A) Model of win-stay vs. accuracy in the Bandit task, varying poke reward probabilities. B) Fit between Bandit 100:0 behavioural data overlayed with simulated model data. C) Schematic of Bandit 80:20 task. D) Example of mouse behaviour, each datapoint represents the average choice proportion of 10 trials in a rolling window (F red, M blue) with the grey trace indicating the true reward probability in the Bandit 80:20 task. E, F) Accuracy and win-stay probability of females vs males (n = 62F/74M). G) Fit of Bandit 80:20 behavioural data overlayed with simulated model data. P-values were the result of unpaired 2-tailed t-tests, Bonferroni corrected.

Therefore, to empirically test if the stronger win-stay behaviour of male mice failed to boost accuracy in a probabilistic environment, we tested these same mice on a probabilistic variant of the Bandit task for 2 additional days, with probabilities of receiving a pellet or time-out set at 80% vs. 20%, and again switching every 20 pellets (Figure 3C, D). Consistent with our prediction, male mice were no longer more accurate (defined as percentage of pokes on the high probability port) than female mice on this task variant (M = 59.1 ± 0.7%, F = 59.1 ± 0.6%, Figure 3E, unpaired t test p = 1.0). We also observed no significant differences in the number of pellets (M = 165 ± 3, F = 174 ± 3 unpaired t test p = 0.08) or pokes between male and female mice (M = 593 ± 12, F = 629 ± 10 unpaired t test p = 0.08). Male mice still had a higher percentage of win-stay trials than female mice (M = 88.8 ± 0.6%, F = 84.6 ± 0.7%, Figure 3F, unpaired t-test p < 0.001), again demonstrating that this appears to be a stable sex difference between male and female mice. We compared this empirical data to the simulated WSLS agent, again observing strong overlap, although the positive relationships between win-stay behaviour and accuracy were not as strong in the modelled or empirical data (Figure 3G).

It is possible that the enhanced win-stay behaviour of male mice reflects a higher motivation or demand for pellets. To test this, we tested these same mice for a final 2 days of a resetting progress ratio 1 (PR1) task (Matikainen-Ankney et al. 2021). In this task, mice start by earning a pellet with one poke, after which the number of pokes required to earn each pellet increases by one for each earned pellet (Figure 4A). The contingency reset to one poke if they withheld poking for 30 minutes (defined as a “breakpoint”). Mice make multiple “runs” of pellets on this task (Figure 4B).

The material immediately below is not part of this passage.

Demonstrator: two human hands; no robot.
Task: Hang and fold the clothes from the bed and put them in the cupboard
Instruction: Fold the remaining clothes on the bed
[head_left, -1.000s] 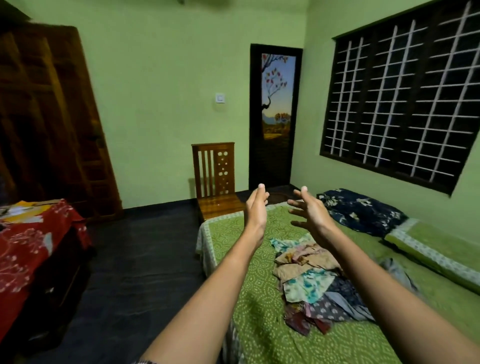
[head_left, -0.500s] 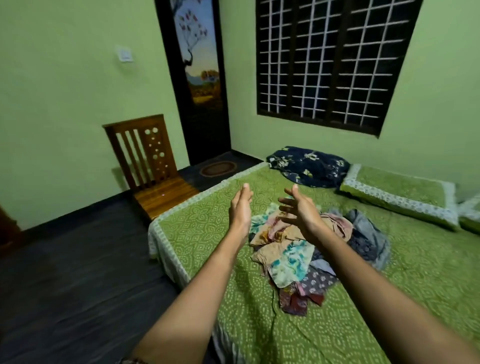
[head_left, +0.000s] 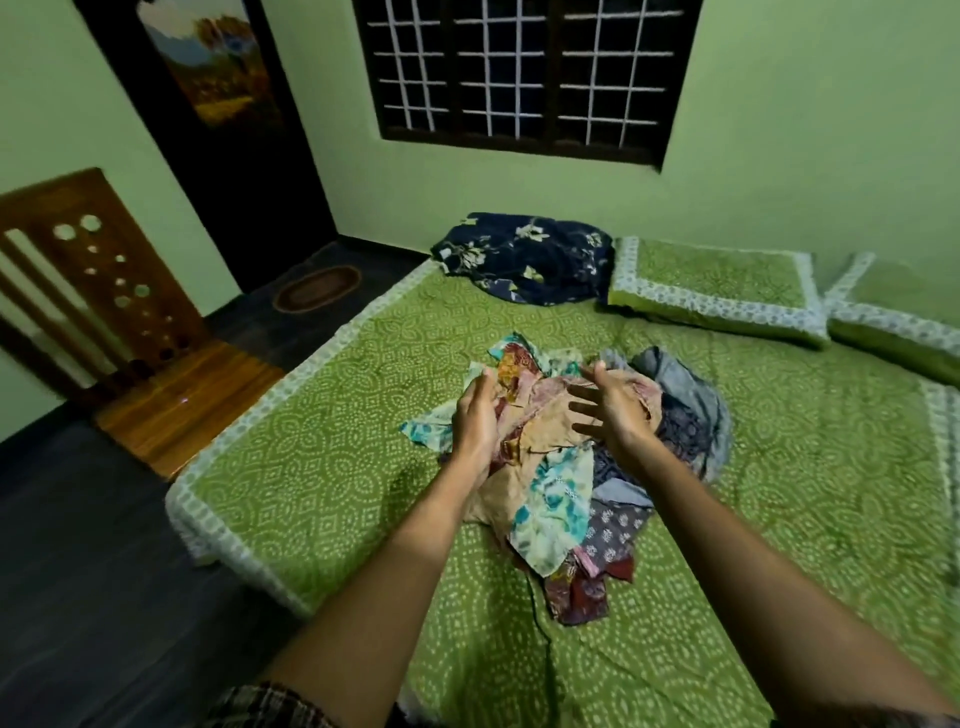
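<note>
Head view: left hand (head_left: 475, 421) and right hand (head_left: 613, 410), both empty with fingers spread, hover over the clothes pile (head_left: 566, 467) at 12 o'clock; tangled garments may drag neighbours off.

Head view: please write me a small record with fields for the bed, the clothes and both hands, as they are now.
bed: green patterned cover
clothes: mixed unfolded heap near the middle of the bed
left hand: open, fingers straight, over the heap's left edge
right hand: open, fingers spread, over the heap
contact: cannot tell whether the hands touch the cloth
held: nothing
pillows: dark floral pillow and green pillow below the window
beside bed: wooden chair
task state: no garment folded yet
</note>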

A) Schematic of the progressive ratio 1 task. B) Example of pellets earned over 48 hours, showing “runs” of pellets at increasing poke requirements. C, D) Accuracy and median break point between males and females (n = 62F, 74M). E) Demand curves displaying average consumption of male vs. female mice at each FR (price), with the alpha (price at 50% consumption) and slope of the curve. F) The average number of runs in male and female mice. G, H) Modeled parameters alpha and slope between males and females. P-values were the result of unpaired 2-tailed t-tests, Bonferroni corrected.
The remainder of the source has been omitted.